The challenge

Detection and removal of cancerous polyps

Optical colonoscopy is considered the gold standard screening method in detecting and removing cancerous polyps.   During this procedure, some polyps may be undetected due to their position, not being covered by the camera, or missed by the surgeon.

Our response

Development of a ConvNet algorithm

Scientists from CSIRO's Data61 Imaging and Computer Vision team have developed a ConvNet algorithm to map the internal colon surface to a 2D map known as a visability map (as shown in Fig1). This map provides invaluable information to clinicians (particularly junior clinicians), providing them with increased awareness of areas that may be missed.

A colon visability map

Fig 1. An example of a visability map

The results

Mapping the internal colon surface

A map of the internal colon surface was achieved by leveraging a colonoscopy simulator to generate a dataset consisting of colonoscopy video frames and their corresponding Colon Centreline (CCL) points in 3D camera coordinates.

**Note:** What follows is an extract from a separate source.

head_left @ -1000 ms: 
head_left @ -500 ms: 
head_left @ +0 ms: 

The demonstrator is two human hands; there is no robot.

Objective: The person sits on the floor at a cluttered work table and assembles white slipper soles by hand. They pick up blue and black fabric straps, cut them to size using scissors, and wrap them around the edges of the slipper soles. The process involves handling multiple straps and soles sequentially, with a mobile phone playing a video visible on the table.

A pair of video frames were used as input to a ConvNet, the output being a point on the CCL and its direction vector.  By knowing 3D centreline points for each image, and modelling the colon as a cylinder, the images were unrolled to build a visability map. The results showed that using consecutive simulated frames to learn the colon centreline, these can be generalized to real colonoscopy video frames to generate a visability map.

Projection of the cylinder onto colon frames

Fig 2. Projection of the cylinder onto real frames.

The first row shows projection of a cylinder using a conventional method, which uses structure from motion and darkest region estimation. When the camera moves toward the colon wall, the position of the projected cylinder changes with respect to changes of the darkest region.   The second row shows our ConvNet method.  Information for the cylinder was estimated by our algorithm. When the camera moves toward the colon wall, the CCL remains consistent and keeps the cylinder projection following the centreline position.

The model tested is just for the purposes of visualisation.  In practice, the actual colon need not be cylindrical, nor even symmetric. Using the CSIRO simulator, a 3D colon structure can be developed from a pair of colonoscopy images, and stitch together to generate a 2D visualisation map.